Without changing a word, copy every line of the listing below and leave out the images.

===== DATA FOR THE TASK =====

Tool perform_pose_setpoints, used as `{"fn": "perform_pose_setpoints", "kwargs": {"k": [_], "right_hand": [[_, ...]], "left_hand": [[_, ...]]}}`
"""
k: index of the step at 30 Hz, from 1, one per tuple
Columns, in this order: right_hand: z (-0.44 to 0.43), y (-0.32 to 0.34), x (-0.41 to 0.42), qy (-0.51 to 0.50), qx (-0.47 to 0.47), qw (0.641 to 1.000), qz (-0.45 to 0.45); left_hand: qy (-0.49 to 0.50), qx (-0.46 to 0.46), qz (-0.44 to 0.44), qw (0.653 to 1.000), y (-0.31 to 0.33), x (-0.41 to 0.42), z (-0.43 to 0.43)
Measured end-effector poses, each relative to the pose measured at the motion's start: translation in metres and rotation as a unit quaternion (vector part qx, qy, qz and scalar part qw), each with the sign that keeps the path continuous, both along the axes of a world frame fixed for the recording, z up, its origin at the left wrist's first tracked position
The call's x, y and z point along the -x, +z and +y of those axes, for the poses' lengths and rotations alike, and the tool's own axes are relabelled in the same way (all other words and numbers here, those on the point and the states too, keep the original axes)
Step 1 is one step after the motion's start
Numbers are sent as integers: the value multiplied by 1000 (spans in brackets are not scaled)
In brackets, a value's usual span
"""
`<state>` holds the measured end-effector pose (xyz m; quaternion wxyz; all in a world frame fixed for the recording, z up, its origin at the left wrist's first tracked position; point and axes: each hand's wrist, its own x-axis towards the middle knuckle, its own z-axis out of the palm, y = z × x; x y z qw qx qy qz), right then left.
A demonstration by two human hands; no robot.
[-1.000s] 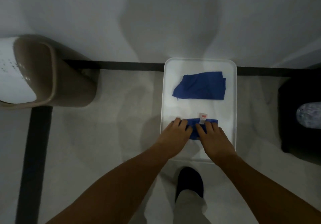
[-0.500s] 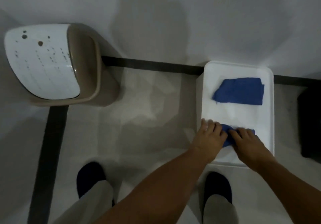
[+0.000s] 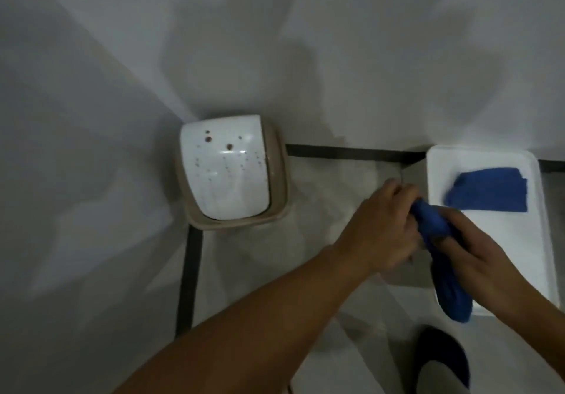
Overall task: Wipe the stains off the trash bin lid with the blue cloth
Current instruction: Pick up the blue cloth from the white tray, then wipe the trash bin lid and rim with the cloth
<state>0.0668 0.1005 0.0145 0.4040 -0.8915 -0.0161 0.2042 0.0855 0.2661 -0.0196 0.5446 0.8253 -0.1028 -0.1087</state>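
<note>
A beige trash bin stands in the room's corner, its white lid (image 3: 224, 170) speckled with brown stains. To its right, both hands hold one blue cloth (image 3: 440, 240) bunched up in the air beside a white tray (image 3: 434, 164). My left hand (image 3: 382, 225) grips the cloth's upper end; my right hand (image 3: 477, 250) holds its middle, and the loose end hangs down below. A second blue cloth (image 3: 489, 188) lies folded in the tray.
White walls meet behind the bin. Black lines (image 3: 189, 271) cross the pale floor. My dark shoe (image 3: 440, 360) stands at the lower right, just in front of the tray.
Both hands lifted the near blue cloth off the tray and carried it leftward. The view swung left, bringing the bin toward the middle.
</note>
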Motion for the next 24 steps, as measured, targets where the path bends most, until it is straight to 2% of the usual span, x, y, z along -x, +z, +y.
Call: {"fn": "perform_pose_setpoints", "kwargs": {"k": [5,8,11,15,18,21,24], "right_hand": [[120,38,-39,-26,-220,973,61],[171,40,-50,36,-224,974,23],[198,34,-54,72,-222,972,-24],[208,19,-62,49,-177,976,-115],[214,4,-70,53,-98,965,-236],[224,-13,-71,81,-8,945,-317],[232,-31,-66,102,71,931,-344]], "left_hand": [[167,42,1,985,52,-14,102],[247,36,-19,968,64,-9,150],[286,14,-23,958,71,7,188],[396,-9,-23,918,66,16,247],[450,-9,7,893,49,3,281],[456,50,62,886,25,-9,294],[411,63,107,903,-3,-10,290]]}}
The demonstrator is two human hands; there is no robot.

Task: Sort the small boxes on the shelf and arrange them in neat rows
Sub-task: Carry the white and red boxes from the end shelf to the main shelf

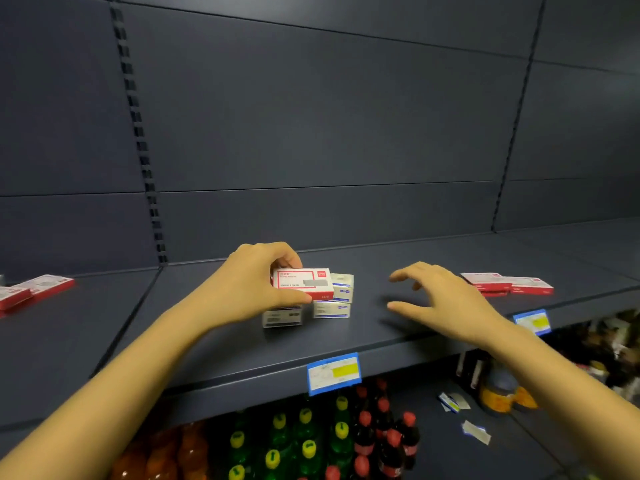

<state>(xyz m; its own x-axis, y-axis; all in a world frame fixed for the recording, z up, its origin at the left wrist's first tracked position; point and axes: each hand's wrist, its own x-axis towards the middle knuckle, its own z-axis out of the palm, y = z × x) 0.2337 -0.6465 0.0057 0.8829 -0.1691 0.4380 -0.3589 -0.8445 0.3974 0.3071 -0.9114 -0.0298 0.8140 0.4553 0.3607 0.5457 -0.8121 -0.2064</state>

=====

▸ WRITTEN REPLY:
Tool perform_pose_setpoints, used as `{"fn": "perform_pose_setpoints", "kwargs": {"k": [_], "right_hand": [[_, ...]], "left_hand": [[_, ...]]}}`
"""
k: index of the step at 30 Hz, from 1, one per tuple
Columns, in this order: right_hand: z (-0.44 to 0.43), y (-0.32 to 0.34), x (-0.41 to 0.42), qy (-0.51 to 0.50), qx (-0.47 to 0.47), qw (0.641 to 1.000), qz (-0.45 to 0.45); left_hand: qy (-0.49 to 0.50), qx (-0.46 to 0.46), qz (-0.44 to 0.44), qw (0.653 to 1.000), y (-0.31 to 0.33), x (-0.41 to 0.42), z (-0.43 to 0.43)
Measured end-effector poses, each relative to the pose measured at the motion's start: translation in metres and rotation as a unit quaternion (vector part qx, qy, qz and scalar part qw), each with the sign that keeps the path continuous, both along the axes of a world frame fixed for the recording, z up, its origin at the left wrist's first tracked position
The call's x, y and z point along the -x, +z and +y of those axes, for the poses' lengths and rotations alike, and the tool's own axes are relabelled in the same way (all other words and numbers here, those on the point and the states too, keep the original axes)
Step 1 is one step after the motion's start
Numbers are sent as integers: the value multiplied by 1000 (spans in brackets are not scaled)
In brackets, a value's usual span
"""
`<state>` holds the measured end-effector pose (xyz m; quaternion wxyz; all in a world frame fixed for the recording, z up, its origin at the left wrist's first tracked position; point and axes: each hand's wrist, its own x-axis towards the middle knuckle, its own z-axis out of the palm, y = z × x; x y z qw qx qy qz), right then left.
A demonstration by two human hands; no robot.
[-1.000s] 
[-0.500s] 
[+0.000s] 
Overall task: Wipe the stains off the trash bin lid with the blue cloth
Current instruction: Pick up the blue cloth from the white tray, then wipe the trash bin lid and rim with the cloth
<state>0.0668 0.1005 0.0145 0.4040 -0.8915 -0.0161 0.2042 0.0855 0.2661 -0.0196 0.5446 0.8253 -0.1028 -0.1087</state>
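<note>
A beige trash bin stands in the room's corner, its white lid (image 3: 224, 170) speckled with brown stains. To its right, both hands hold one blue cloth (image 3: 440, 240) bunched up in the air beside a white tray (image 3: 434, 164). My left hand (image 3: 382, 225) grips the cloth's upper end; my right hand (image 3: 477, 250) holds its middle, and the loose end hangs down below. A second blue cloth (image 3: 489, 188) lies folded in the tray.
White walls meet behind the bin. Black lines (image 3: 189, 271) cross the pale floor. My dark shoe (image 3: 440, 360) stands at the lower right, just in front of the tray.
Both hands lifted the near blue cloth off the tray and carried it leftward. The view swung left, bringing the bin toward the middle.
</note>
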Motion for the next 24 steps, as measured, targets where the path bends most, until it is straight to 2% of the usual span, x, y, z along -x, +z, +y.
Call: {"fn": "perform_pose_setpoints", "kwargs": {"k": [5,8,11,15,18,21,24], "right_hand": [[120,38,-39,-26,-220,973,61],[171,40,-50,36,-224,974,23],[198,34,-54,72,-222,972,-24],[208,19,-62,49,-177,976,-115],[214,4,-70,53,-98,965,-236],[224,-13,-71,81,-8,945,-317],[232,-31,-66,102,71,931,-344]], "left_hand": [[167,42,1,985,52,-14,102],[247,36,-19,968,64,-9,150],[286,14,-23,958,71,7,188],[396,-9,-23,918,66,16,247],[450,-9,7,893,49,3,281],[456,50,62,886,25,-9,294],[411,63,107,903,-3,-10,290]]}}
The demonstrator is two human hands; there is no robot.

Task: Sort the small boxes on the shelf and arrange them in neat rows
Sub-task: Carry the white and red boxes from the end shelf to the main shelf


<state>(xyz m; its own x-axis, y-axis; all in a world frame fixed for the recording, z up, its origin at the left wrist's first tracked position; point and axes: each hand's wrist, its own x-axis towards the middle knuckle, its own z-axis out of the palm, y = z × x) 0.2337 -0.6465 0.0057 0.8829 -0.1691 0.4380 -0.3589 -0.8445 0.3974 0.3071 -0.9114 -0.0298 0.8140 0.4553 0.3607 0.5457 -0.8121 -0.2064</state>

The exercise was worked through completely.